Rekomendasi Kebijakan Operasional untuk Pengambil Keputusan
Berdasarkan analisis mendalam terhadap akar konflik dan peluang transformasi, diperlukan intervensi kebijakan yang terstruktur dan konkret. Bagi pemerintah pusat dan daerah, serta pihak terkait, rekomendasi kebijakan operasional adalah sebagai berikut:
- Mempercepat proses sertifikasi tanah adat dan pengakuan hutan masyarakat di daerah perbatasan sebagai fondasi hukum utama. Ini adalah prasyarat untuk menghilangkan ketidakpastian tenurial yang menjadi pemicu konflik.
- Merancang insentif fiskal dan non-fiskal bagi perusahaan yang bermitra dengan masyarakat dalam model bisnis inklusif dan berkelanjutan, misalnya melalui tax holiday atau kemudahan perizinan.
- Membentuk dan memberdayakan forum multi-pihak di tingkat kabupaten yang berfungsi sebagai mekanisme mediasi dini konflik agraria, mencegah eskalasi sebelum mencapai titik kritis.
- Mengintegrasikan indikator perdamaian sosial dan keberlanjutan ekologi ke dalam sistem evaluasi dan pemberian izin usaha perkebunan dan pertambangan.
- Meningkatkan alokasi anggaran untuk penelitian dan pengembangan komoditas unggulan lokal bernilai tambah tinggi, serta program peningkatan kapasitas kelembagaan dan pemasaran bagi komunitas.

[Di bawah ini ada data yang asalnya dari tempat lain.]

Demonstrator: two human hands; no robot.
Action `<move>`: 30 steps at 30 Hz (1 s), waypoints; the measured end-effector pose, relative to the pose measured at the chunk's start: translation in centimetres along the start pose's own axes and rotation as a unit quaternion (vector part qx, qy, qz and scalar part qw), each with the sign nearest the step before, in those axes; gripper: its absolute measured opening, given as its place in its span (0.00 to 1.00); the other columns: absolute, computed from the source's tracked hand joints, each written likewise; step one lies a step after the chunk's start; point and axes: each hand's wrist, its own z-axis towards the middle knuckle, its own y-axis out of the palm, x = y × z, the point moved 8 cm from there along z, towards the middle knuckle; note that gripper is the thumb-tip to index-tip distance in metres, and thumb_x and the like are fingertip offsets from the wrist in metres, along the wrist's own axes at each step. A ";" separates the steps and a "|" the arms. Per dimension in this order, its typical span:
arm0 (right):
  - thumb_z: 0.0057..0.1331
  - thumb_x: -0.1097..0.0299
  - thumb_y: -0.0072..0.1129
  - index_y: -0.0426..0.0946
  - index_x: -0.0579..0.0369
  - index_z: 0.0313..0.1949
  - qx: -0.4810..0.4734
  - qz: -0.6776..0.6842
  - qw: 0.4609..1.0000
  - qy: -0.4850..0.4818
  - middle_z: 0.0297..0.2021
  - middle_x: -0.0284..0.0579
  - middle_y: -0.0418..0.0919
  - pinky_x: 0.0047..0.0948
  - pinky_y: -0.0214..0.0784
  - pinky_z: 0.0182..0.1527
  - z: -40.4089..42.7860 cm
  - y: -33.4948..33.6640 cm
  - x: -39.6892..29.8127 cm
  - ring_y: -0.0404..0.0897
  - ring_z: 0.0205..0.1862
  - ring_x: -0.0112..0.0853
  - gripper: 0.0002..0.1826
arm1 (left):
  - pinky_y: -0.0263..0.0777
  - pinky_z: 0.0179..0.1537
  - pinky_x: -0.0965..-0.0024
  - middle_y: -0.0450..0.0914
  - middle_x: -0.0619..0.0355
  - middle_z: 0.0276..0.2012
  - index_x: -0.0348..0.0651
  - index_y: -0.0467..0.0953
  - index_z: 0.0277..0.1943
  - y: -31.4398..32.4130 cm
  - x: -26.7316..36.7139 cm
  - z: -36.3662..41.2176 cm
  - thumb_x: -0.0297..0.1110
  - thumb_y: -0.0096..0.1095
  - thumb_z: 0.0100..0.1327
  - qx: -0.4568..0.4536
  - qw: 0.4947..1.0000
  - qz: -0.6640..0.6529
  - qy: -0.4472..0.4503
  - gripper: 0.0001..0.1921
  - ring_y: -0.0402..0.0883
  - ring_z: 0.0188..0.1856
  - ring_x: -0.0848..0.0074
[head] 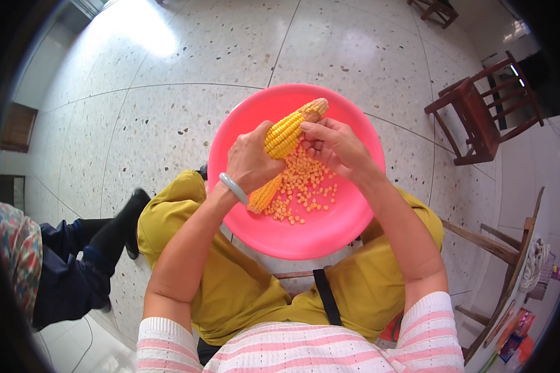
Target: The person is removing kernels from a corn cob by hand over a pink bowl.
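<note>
My left hand [250, 158] is wrapped around a yellow ear of corn [287, 133], held at a slant over a pink plastic basin [301, 240]. At its upper right end, part of the ear is stripped down to bare cob. My right hand [333, 144] has its thumb on the ear's lower edge beside that bare patch; its fingers are curled and partly hidden. Loose corn kernels [308, 170] are spread across the basin floor below. A second ear of corn [264, 196] lies in the basin, partly covered by my left hand.
The basin sits between my knees, above a speckled stone-like floor [205, 121]. To the right are a dark red wooden chair [476, 116] and a wooden frame [513, 256]. Another person's legs [84, 265] extend in from the left. A small stool [434, 10] stands farther off.
</note>
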 end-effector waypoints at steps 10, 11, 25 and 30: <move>0.63 0.77 0.59 0.74 0.54 0.33 -0.016 0.171 0.982 0.080 0.31 0.37 0.75 0.26 0.74 0.37 1.2 0.6 1.4 0.76 0.32 0.27 0.03 | 0.77 0.41 0.53 0.83 0.42 0.34 0.38 0.75 0.49 -0.7 0.5 -0.2 0.27 0.67 0.47 0.031 0.993 0.101 0.043 0.22 0.84 0.40 0.49; 0.63 0.77 0.59 0.74 0.54 0.33 -0.015 0.171 0.982 0.081 0.31 0.37 0.75 0.26 0.74 0.37 1.3 0.7 1.4 0.76 0.32 0.27 0.03 | 0.77 0.41 0.53 0.83 0.42 0.34 0.38 0.75 0.49 -0.7 0.5 -0.2 0.27 0.67 0.47 0.031 0.994 0.101 0.042 0.22 0.84 0.40 0.49; 0.60 0.75 0.53 0.76 0.60 0.41 0.045 -0.364 0.924 -0.107 0.34 0.40 0.79 0.33 0.74 0.37 3.3 -1.1 1.4 0.79 0.32 0.32 0.10 | 0.77 0.40 0.64 0.84 0.47 0.33 0.33 0.76 0.47 -0.6 -1.1 0.4 0.30 0.68 0.44 0.015 0.986 -0.166 -0.027 0.24 0.85 0.37 0.65; 0.56 0.74 0.57 0.72 0.56 0.55 0.002 -0.658 0.739 -0.145 0.53 0.56 0.74 0.47 0.72 0.54 3.7 -1.4 5.9 0.74 0.54 0.53 0.25 | 0.77 0.39 0.68 0.84 0.51 0.34 0.31 0.75 0.48 -1.3 -1.6 0.5 0.28 0.68 0.44 0.024 0.988 -0.147 -0.041 0.24 0.84 0.36 0.71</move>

Implementasi rekomendasi ini memerlukan komitmen politik yang kuat dan perubahan paradigma di kalangan pengambil kebijakan. Transformasi dari model pembangunan ekstraktif ke ekonomi hijau yang inklusif di daerah perbatasan bukan hanya strategi mitigasi konflik, tetapi juga investasi jangka panjang untuk ketahanan wilayah, keadilan sosial, dan stabilitas nasional. Momentum kajian Bappenas ini harus segera ditindaklanjuti dengan pilot project di beberapa lokasi konflik prioritas, untuk membuktikan efektivitas pendekatan baru dan membangun pembelajaran bagi replikasi di skala yang lebih luas.